Unfortunately, my UPS (as many low-cost ones, I'm sure I'm not the only
one) is only able to report AC voltage, battery voltage and "low bat"
condition.

Unfortunately again, when the UPS says "low bat", it doesn't give a
remaining time sufficient to shutdown the server. The UPS will cut load
long before the server got time to shutdown.

So I have to find a way to shutdown the system *before* the UPS says
"low bat", or the server will be powerkilled while shutting down - which
is even worse than losing power while on more or less idle normal operation.

This leaves little choice :

- Either start the shutdown sequence as soon as the UPS notifies AC
power loss - which is stupid because it would shut my server down when
unnecessary, let's says 50 of the times (very short power losses have
good chances to remain unnoticed between 2 nut UPS polls... but can also
be accidentally seen and trigger shutdown)

- Or find some way to approximate the remaining battery charge, and for
this I don't really care if I can't really tell between "25%" and "40%",
the only really relevant information is "OK, now the battery has been
drained low enough so we should shutdown anyway while we still have
enough time to".

For this reason I had patched the "fentonups" driver to add the
"lowbattvolt" trigger : Be able not to shutdown when unnecessary, and
shutdown when necessary while still possible.

Of course at work for 19" server racks we use big clever UPSes with
extensive reporting capabilities and settable "low bat" condition
trigger, and the situation is totally different - and those don't use
the "megatec" nor "fenton" drivers anyway.

But not all UPSes are big clever ones, so nut has to be able to manage
smartly "dumber, cheaper" models otherwise it's useless for these.

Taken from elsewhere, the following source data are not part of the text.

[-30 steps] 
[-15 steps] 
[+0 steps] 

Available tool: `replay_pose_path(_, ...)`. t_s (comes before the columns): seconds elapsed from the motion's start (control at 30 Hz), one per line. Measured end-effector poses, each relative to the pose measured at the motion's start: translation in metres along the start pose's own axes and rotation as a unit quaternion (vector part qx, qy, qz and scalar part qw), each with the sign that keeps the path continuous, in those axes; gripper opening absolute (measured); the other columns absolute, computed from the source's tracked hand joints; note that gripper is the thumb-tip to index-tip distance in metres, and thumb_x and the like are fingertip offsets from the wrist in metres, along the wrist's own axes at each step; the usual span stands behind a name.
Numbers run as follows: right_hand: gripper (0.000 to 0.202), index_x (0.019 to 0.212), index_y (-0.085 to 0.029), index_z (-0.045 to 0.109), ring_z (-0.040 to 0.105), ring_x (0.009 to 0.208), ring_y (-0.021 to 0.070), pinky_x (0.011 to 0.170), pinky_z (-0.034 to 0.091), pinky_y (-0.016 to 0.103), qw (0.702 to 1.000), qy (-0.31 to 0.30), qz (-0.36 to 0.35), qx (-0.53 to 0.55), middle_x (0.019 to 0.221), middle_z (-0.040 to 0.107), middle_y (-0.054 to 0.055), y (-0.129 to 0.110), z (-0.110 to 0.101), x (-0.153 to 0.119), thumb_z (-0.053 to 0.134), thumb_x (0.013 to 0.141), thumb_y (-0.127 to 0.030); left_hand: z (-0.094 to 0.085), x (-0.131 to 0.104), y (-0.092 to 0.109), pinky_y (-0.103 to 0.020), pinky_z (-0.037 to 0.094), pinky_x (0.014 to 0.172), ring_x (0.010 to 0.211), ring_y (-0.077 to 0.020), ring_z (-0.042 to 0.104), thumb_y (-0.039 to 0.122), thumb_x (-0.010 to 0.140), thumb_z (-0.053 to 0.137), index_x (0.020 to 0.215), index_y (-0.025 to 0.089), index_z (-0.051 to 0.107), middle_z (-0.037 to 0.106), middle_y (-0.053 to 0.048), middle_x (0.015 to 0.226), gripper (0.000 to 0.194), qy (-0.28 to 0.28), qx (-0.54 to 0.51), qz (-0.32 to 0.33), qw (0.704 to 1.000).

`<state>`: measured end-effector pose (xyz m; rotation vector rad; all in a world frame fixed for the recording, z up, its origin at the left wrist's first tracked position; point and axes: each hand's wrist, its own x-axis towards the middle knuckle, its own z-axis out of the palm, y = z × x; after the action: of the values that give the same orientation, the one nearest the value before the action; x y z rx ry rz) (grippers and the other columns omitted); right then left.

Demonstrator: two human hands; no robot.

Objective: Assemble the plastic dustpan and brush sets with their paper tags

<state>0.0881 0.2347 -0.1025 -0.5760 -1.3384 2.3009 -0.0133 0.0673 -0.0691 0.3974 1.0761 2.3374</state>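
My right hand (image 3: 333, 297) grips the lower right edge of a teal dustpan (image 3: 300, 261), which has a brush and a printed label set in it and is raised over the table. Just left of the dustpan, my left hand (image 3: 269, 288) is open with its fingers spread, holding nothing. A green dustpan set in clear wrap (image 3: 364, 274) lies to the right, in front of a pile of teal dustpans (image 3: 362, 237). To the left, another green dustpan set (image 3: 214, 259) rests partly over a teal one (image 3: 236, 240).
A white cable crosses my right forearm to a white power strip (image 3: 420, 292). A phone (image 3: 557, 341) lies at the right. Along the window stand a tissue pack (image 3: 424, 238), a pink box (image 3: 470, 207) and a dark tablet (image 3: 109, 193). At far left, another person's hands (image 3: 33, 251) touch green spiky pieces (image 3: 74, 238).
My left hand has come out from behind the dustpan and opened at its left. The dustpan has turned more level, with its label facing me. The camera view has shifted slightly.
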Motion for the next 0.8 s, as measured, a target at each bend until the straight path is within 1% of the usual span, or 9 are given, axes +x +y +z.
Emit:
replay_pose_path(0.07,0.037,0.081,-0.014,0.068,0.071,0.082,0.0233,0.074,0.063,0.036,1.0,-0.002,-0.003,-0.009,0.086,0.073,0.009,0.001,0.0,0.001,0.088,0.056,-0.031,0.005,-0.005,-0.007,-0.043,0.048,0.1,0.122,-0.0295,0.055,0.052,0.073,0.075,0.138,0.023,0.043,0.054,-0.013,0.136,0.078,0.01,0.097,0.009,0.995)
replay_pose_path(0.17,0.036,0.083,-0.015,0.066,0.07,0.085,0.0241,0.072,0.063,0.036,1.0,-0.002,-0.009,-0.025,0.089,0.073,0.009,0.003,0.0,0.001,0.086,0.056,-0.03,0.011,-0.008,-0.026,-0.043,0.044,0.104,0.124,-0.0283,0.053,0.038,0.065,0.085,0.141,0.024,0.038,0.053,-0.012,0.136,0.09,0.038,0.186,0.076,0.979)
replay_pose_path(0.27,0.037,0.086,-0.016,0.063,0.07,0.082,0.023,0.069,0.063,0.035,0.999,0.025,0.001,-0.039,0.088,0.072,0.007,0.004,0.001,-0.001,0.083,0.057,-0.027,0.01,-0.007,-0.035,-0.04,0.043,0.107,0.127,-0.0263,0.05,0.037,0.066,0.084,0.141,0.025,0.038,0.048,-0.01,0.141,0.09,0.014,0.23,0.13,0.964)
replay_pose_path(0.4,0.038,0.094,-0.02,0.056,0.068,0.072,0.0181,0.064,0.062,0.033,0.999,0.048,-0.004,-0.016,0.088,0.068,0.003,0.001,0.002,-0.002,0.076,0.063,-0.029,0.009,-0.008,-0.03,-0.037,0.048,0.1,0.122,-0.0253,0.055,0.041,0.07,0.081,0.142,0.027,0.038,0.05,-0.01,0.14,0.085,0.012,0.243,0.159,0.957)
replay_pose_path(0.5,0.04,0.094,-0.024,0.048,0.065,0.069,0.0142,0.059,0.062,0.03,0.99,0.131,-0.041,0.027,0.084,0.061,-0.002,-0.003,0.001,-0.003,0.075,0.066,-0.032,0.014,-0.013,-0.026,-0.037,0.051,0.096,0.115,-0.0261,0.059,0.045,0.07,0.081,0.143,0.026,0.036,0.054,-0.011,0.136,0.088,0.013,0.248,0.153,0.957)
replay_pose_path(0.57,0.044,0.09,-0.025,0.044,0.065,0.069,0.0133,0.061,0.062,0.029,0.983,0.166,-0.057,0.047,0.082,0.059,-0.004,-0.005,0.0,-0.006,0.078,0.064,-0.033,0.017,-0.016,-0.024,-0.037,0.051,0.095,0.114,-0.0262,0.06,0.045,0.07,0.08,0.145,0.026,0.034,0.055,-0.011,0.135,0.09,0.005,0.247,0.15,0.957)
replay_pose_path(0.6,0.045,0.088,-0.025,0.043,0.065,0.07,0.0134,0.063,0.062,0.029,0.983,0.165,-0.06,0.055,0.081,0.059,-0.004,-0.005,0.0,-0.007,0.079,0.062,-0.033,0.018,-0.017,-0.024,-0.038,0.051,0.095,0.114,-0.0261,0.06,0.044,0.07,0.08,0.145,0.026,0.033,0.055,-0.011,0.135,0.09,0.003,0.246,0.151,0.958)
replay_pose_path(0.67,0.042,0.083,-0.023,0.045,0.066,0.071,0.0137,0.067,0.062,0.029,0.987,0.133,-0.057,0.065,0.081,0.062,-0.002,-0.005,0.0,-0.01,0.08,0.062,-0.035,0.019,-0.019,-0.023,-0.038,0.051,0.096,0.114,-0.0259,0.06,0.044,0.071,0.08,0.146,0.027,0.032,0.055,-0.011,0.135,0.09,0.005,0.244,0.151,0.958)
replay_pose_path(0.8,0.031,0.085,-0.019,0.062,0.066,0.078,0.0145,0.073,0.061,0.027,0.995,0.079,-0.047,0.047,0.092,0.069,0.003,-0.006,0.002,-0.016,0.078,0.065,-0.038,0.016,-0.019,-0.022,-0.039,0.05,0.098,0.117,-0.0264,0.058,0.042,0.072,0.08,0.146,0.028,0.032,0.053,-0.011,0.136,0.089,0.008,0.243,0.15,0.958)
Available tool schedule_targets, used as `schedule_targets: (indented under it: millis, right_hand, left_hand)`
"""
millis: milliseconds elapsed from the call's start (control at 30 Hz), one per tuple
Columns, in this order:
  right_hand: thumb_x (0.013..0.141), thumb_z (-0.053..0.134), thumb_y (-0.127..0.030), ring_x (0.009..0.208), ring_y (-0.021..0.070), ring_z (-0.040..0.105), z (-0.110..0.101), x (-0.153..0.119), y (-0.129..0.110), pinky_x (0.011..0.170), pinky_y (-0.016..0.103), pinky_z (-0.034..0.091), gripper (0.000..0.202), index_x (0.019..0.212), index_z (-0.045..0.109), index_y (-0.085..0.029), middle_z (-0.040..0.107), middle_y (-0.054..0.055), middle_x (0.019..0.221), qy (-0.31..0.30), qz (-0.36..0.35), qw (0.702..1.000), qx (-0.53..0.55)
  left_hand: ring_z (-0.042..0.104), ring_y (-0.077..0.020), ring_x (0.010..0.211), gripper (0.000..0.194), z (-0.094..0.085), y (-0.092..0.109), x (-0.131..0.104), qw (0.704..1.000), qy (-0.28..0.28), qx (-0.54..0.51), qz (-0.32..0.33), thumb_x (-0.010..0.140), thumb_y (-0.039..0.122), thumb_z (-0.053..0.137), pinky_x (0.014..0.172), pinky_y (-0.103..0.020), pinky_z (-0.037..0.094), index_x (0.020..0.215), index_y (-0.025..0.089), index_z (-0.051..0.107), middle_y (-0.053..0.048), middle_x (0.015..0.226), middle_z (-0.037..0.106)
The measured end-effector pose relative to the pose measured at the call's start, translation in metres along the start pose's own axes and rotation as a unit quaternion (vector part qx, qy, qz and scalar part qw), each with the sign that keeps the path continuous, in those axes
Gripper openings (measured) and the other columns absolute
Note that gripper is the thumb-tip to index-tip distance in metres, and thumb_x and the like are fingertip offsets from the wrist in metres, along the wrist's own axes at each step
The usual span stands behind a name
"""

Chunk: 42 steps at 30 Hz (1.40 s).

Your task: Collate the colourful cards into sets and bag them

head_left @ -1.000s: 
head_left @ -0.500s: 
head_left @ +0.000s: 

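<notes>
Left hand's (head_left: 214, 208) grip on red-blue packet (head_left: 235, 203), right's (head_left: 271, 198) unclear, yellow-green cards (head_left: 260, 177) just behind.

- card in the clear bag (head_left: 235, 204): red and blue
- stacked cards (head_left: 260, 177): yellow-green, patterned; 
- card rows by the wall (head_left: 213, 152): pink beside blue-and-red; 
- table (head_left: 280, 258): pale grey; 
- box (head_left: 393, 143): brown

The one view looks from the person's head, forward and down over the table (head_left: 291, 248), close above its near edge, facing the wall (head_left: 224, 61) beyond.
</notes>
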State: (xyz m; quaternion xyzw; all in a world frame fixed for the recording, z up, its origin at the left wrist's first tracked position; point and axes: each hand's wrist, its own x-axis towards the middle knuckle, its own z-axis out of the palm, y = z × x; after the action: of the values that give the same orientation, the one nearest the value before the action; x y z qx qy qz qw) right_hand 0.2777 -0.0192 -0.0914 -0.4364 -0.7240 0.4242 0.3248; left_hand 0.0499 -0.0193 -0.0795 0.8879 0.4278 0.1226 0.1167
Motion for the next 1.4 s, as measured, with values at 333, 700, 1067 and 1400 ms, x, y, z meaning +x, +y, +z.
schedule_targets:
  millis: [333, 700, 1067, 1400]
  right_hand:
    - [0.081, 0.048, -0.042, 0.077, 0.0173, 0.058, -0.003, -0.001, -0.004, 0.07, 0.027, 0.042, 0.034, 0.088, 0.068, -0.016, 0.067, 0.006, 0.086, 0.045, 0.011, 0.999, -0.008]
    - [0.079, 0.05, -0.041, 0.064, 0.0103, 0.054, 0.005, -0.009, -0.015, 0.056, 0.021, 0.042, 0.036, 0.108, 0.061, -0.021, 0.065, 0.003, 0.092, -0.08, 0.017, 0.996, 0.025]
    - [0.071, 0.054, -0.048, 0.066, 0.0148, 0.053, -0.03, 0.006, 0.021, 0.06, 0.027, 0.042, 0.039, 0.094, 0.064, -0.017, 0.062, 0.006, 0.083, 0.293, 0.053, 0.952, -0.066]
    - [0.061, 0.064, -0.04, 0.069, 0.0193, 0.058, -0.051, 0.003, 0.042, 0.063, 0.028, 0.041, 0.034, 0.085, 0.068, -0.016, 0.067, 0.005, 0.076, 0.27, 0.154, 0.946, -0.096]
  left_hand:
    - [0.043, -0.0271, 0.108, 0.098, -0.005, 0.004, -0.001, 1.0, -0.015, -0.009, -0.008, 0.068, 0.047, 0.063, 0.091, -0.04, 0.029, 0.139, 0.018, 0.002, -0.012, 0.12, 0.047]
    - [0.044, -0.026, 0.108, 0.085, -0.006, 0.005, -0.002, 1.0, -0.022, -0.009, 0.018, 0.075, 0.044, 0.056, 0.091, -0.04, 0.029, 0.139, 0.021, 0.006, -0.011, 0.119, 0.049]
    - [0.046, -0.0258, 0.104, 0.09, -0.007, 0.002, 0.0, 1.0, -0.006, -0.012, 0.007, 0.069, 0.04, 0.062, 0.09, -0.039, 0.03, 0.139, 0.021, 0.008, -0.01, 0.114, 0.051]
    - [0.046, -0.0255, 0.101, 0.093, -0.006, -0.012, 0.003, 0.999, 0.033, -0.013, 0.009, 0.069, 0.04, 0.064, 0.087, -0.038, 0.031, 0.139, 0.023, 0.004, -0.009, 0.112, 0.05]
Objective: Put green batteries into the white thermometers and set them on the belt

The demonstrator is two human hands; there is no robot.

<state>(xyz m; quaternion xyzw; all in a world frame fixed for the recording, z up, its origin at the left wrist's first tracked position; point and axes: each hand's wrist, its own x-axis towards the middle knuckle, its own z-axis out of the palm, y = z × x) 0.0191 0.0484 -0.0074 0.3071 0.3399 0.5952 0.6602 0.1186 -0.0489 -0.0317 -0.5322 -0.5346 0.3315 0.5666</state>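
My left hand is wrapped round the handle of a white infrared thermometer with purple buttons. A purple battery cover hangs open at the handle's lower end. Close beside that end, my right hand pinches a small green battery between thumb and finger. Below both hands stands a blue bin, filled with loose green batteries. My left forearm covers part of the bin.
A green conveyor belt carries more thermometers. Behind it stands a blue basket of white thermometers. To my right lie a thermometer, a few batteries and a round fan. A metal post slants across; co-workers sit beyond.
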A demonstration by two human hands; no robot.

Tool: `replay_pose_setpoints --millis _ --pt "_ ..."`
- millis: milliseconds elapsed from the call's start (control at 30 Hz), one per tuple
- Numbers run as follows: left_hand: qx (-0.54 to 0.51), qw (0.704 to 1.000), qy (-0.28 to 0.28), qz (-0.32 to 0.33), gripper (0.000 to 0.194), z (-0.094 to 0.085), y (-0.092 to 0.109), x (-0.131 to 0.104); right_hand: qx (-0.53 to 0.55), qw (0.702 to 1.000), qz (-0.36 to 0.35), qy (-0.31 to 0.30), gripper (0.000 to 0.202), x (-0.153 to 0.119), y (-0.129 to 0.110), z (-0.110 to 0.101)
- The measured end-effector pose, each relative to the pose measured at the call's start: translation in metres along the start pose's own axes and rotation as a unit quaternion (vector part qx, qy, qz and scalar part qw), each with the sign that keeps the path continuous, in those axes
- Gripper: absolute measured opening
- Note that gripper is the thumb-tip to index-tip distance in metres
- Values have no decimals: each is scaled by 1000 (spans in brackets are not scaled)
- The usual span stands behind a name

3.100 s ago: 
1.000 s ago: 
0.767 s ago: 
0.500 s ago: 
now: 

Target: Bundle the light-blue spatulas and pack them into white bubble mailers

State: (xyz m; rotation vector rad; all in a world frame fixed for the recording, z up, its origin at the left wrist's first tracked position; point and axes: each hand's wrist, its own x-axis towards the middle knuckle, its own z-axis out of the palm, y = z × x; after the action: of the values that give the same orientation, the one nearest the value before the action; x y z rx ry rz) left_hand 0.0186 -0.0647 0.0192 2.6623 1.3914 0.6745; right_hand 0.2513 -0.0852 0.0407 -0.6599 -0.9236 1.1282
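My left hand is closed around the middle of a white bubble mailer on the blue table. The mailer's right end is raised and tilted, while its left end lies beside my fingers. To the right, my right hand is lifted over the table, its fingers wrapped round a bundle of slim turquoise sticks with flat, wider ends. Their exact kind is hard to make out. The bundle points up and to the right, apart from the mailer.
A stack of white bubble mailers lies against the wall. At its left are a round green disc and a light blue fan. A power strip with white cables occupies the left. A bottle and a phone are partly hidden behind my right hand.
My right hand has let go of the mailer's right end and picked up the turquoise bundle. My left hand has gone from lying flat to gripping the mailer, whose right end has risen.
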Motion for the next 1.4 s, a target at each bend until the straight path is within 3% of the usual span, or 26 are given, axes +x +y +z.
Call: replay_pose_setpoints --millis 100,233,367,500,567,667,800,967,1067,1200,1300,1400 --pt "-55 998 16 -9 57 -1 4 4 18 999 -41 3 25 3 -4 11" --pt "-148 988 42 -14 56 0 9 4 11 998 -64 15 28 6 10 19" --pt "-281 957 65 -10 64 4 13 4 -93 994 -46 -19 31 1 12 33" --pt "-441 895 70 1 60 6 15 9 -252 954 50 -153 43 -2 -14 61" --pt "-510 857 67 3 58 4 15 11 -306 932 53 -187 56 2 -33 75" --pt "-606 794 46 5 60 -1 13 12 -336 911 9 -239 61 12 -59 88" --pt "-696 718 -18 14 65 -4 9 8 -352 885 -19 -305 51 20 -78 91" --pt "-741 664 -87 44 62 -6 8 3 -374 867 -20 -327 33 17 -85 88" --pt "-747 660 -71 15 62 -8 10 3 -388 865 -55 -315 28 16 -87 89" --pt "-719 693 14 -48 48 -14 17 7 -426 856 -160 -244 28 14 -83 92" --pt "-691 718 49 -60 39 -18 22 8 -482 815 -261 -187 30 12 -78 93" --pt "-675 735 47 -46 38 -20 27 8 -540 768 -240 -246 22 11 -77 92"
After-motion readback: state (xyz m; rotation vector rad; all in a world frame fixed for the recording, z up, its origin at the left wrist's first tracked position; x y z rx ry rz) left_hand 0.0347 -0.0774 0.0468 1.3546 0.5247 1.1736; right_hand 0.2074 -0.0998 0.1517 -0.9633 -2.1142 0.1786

I use nut at home only because it allowed me to properly manage my small
UPS and get "proper clean shutdown when needed". But it if becomes
unable to do this, I will simply quit using it and choose to use the UPS
without supervision, and think that it will protect my machine for all
AC losses shorter than a couple minutes and kill power to a living
server let's say once every 5 years (in my city environment) which I can
probably live with and is better than losing power in the middle of a
shutdown process with a lot of databases closing and disks writes and
syncs going on...

That's why I don't give a damn about "accurate calculation" but
definitely need "rough estimation" no matter how rough it is... Of
course if we can have "precise estimations" for UPSes that can give it,
it's perfect, but when impossible rough estimations is much better than
nothing at all...

And I suggested "2 scale voltages" because I both need to get a rough
estimate when on battery and a rough estimate when on AC - because we
all love nice graphs in the nut CGI interface (or in cacti as I also
interface upsc with cacti to get a graphics record of the UPS status
over time) ;-)

Kind regards.

Michel.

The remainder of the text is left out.